Estate Planning 101…
1. Regardless of your net worth, it's important to have a basic estate plan in place.
Having an estate plan ensures that your family and finances are protected while you are alive and your financial goals are met after you die.
2. A basic estate plan consists of many different documents.
Including:
a.
A Last Will and Testament;
b.
A Durable Power of Attorney;
c.
A Health Care Proxy; and
d.
A Living Will.
3. Try to keep an inventory of your assets.
Your assets include your investments, retirement savings, insurance policies, and real estate or business interests. It’s important to think about: Whom do you want to inherit your assets? Whom do you want handling your financial affairs if you're ever incapacitated? Whom do you want making medical decisions for you if you become unable to make them for yourself?
4. Everybody needs a Last Will and Testament.
a.
A Last Will and Testament dictates where you want your assets distributed when you die;
b.
A Last Will and Testament is the best place to name a guardian for your minor children;
c.
Dying without a Last Will and Testament can be expensive for your heirs; and
d.
Even if you have a Trust in place, you still need a Last Will and Testament to control and distribute any assets you may own outside of the Trust.
5. Trusts aren't just for the wealthy.
Trusts are legal mechanisms that let you put conditions on how and when your assets will be distributed upon your death. They also allow you to reduce your estate and gift taxes and to distribute assets to your heirs without the cost, delay and publicity of probate court, which administers wills.

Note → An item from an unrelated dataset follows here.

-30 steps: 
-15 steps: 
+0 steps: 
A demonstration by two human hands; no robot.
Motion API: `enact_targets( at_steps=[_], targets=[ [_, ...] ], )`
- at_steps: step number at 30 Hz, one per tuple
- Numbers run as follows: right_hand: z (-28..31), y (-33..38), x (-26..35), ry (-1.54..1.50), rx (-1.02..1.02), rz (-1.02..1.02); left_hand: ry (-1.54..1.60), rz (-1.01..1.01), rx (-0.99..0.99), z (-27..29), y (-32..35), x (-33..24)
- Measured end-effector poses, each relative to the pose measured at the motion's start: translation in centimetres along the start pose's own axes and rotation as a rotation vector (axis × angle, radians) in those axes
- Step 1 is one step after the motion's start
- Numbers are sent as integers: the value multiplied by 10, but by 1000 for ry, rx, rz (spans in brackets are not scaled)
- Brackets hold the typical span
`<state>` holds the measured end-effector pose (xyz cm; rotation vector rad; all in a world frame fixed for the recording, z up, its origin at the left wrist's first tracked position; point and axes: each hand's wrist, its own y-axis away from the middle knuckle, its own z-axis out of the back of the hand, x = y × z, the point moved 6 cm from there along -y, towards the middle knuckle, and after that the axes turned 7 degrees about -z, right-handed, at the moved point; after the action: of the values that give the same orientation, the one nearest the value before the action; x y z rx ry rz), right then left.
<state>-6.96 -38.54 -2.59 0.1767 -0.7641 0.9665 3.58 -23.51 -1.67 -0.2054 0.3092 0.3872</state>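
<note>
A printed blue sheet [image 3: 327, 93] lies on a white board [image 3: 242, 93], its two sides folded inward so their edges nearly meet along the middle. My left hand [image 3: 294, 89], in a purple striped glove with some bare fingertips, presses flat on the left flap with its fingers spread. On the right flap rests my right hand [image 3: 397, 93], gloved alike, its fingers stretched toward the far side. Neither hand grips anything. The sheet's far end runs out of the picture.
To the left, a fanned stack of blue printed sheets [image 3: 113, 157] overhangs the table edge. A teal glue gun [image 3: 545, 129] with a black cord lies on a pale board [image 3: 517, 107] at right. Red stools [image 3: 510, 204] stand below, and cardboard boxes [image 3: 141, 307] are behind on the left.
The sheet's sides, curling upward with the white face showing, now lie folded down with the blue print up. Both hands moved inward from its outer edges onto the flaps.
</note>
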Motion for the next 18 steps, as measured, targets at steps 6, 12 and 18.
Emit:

Some also offer greater protection of your assets from creditors and lawsuits.
6. Discussing your estate plans with your heirs may prevent disputes or confusion.
Inheritance can be a loaded issue. By being clear about your intentions, you help dispel potential conflicts after you're gone.
7. The federal estate tax exemption -- the amount you may leave to heirs free of federal tax -- changes regularly.
The estate tax hit $3.5 million in 2009, but was phased out completely in 2010, but only for a year. The new tax in 2011 was reinstated at 5 million.
8. You may leave an unlimited amount of money to your spouse tax-free, but this isn't always the best tactic.
By leaving all your assets to your spouse, you don't use your estate tax exemption and instead increase your surviving spouse's taxable estate. That means your children are likely to pay more in estate taxes if your spouse leaves them the money when he or she dies. Plus, it defers the tough decisions about the distribution of your assets until your spouse's death.
9. There are two easy ways to give gifts tax-free and reduce your estate.
You may give up to $13,000 a year to an individual (or $26,000 if you're married and giving the gift with your spouse). You may also pay an unlimited amount of medical and education bills for someone if you pay the expenses directly to the institutions where they were incurred.
10. There are ways to give charitable gifts that keep on giving.
If you donate to a charitable gift fund or community foundation, your investment grows tax-free and you can select the charities to which contributions are given both before and after you die.